__TASK DETAILS__: In the material below, transcribe every line from the first through the line holding "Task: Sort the", exactly, and stop after that line.

__SUPPLIED DATA__:

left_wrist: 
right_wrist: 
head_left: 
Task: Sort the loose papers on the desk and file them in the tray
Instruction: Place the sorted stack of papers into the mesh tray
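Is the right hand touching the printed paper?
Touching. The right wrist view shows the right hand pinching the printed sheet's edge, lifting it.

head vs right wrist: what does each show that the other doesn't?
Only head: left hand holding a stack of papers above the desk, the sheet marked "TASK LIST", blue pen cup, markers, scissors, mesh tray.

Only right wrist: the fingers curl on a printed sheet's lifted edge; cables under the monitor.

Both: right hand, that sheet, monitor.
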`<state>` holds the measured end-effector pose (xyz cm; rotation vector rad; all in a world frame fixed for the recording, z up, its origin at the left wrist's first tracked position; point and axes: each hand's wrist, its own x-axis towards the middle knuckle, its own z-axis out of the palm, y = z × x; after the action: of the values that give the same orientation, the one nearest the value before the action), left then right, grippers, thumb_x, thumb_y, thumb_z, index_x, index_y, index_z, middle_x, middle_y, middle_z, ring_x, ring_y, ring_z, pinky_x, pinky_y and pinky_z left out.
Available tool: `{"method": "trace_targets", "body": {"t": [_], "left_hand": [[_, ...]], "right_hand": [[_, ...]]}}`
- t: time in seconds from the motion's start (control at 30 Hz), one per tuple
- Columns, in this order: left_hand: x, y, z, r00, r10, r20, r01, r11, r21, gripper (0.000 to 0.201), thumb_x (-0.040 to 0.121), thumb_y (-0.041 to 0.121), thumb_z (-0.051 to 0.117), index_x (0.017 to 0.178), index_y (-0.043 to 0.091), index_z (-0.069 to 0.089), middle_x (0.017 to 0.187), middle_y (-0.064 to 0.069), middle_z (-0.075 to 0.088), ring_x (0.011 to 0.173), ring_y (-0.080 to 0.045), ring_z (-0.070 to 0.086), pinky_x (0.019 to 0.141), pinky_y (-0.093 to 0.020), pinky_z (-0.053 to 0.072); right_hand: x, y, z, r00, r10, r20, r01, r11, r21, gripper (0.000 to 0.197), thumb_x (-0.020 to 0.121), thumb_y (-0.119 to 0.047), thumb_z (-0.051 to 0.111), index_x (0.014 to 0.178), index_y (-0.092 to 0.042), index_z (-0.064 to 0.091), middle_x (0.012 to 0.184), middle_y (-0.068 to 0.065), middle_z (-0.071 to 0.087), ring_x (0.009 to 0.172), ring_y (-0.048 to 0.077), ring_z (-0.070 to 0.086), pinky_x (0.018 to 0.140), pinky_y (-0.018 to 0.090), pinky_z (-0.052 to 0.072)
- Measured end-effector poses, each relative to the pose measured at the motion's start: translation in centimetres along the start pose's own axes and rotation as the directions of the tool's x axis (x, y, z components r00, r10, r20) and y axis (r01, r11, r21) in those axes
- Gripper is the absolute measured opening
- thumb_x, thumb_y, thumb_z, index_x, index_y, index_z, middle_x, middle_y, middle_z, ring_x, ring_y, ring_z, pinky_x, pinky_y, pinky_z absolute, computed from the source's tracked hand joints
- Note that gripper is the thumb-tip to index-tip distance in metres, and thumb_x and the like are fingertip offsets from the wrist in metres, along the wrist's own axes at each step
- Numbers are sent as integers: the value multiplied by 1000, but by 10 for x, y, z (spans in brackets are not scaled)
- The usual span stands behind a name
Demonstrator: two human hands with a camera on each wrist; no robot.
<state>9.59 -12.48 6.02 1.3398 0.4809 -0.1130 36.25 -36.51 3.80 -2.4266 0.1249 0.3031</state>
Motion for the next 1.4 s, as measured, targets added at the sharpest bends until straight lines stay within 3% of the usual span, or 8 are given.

__ANSWER BOX__:
left_wrist: 
right_wrist: 
head_left: 
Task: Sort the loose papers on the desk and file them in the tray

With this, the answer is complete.